Selon le colonel Williamson, si une guerre de conquête interstellaire était impossible sur le plan logistique, une simple guerre d’extermination pourrait être menée par n’importe quelle puissance possédant les moyens et la détermination nécessaire pour envisager le massacre d’autres êtres intelligents par planètes entières. L’Empire disposait d’une puissance amplement suffisante et sa détermination dépendait de facteurs sur lesquels le corps des Moniteurs n’avait pour l’instant aucun contrôle.

S’ils en avaient eu le temps, des agents secrets auraient pu infiltrer l’Empire. Ils connaissaient les coordonnées d’un de ses mondes habitués et, en raison des échanges entre cette planète et le reste de l’Empire, ils connaîtraient sous peu l’emplacement des autres. La première des choses à faire serait alors de réunir des informations et ensuite … Eh bien, les Moniteurs étaient d’excellents propagandistes et, placés dans une situation où l’ennemi s’appuyait sur une suite de mensonges éhontés, ils trouveraient bien une méthode pour le frapper à ce point faible. Les Moniteurs étaient avant tout une force de policiers, un corps dont le rôle était moins de faire la guerre que de préserver la paix. Et, comme pour toute police digne de ce nom, ses interventions devaient rester dans les limites imposées par les effets qu’elles pourraient avoir sur des spectateurs innocents … en l’occurrence les citoyens de l’Empire autant que les peuples de la Fédération.

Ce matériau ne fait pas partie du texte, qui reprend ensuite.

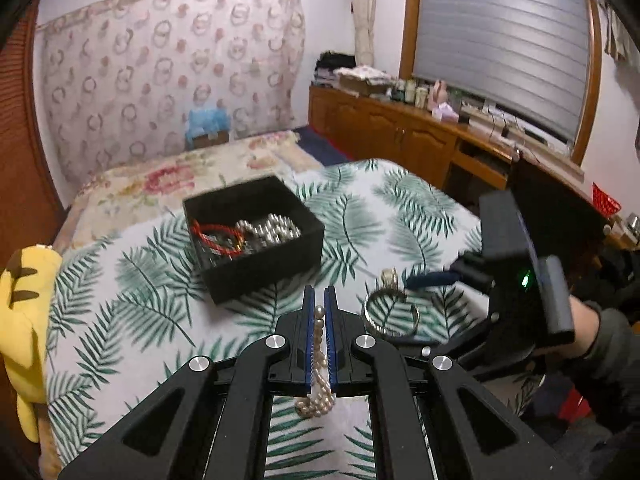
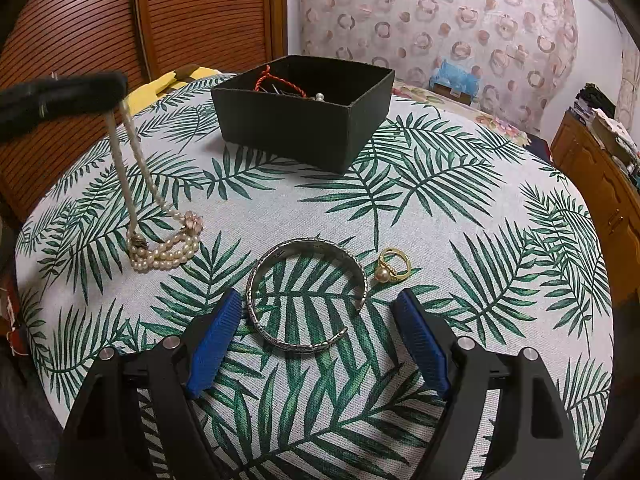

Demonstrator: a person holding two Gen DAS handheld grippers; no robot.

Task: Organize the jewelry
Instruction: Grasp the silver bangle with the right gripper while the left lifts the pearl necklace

C’était pour cette raison qu’un plan destiné à saper la puissance de l’Empire serait mis en œuvre, bien qu’il fût impossible que ses effets se fissent sentir avant le premier affrontement. Le plus grand espoir de Williamson (mais le terme de vœux serait peut-être plus juste) était que le Moniteur qui se trouvait aux mains de l’Empire ignorât, et fût donc dans l’incapacité de révéler, les coordonnées du Secteur Général. Le colonel était suffisamment réaliste pour savoir que si leur agent savait la moindre chose, l’ennemi l’obtiendrait tôt ou tard de lui d’une manière ou d’une autre. Mais faute de cette solution idéale, l’hôpital serait défendu de telle manière que ce serait l’unique position de la Fédération que l’ennemi connaîtrait jamais … à moins qu’il utilise une importante partie de ses forces pour explorer le corps principal de la galaxie, une entreprise extrêmement longue qui aurait comblé tous les vœux des Moniteurs.

Conway essayait de ne pas s’imaginer à quoi pourrait ressembler le Secteur Général après que toutes les forces de l’Empire se seraient concentrées contre lui …

Quelques heures avant de sortir de l’hyperespace, ils reçurent un autre rapport de l’agent qui se trouvait à présent sur le Monde Central de l’Empire. Le premier avait mis neuf jours pour atteindre Etla, le second leur avait été relayé sur un code de priorité absolue en dix-huit heures seulement.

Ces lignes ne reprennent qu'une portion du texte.